ABOUT THIS EXERCISE: For the data below, give the number of lines that include the word "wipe" and nothing else.

• • •

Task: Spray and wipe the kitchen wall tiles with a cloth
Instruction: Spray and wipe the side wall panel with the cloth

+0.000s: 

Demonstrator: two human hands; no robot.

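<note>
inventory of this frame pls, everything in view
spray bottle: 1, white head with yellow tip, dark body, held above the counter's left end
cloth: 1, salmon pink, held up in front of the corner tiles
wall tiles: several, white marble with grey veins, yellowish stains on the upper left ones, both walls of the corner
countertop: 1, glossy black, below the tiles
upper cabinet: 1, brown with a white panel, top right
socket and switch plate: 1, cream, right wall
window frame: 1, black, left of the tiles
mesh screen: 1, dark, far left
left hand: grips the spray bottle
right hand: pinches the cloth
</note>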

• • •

COMPLETED TASK: 2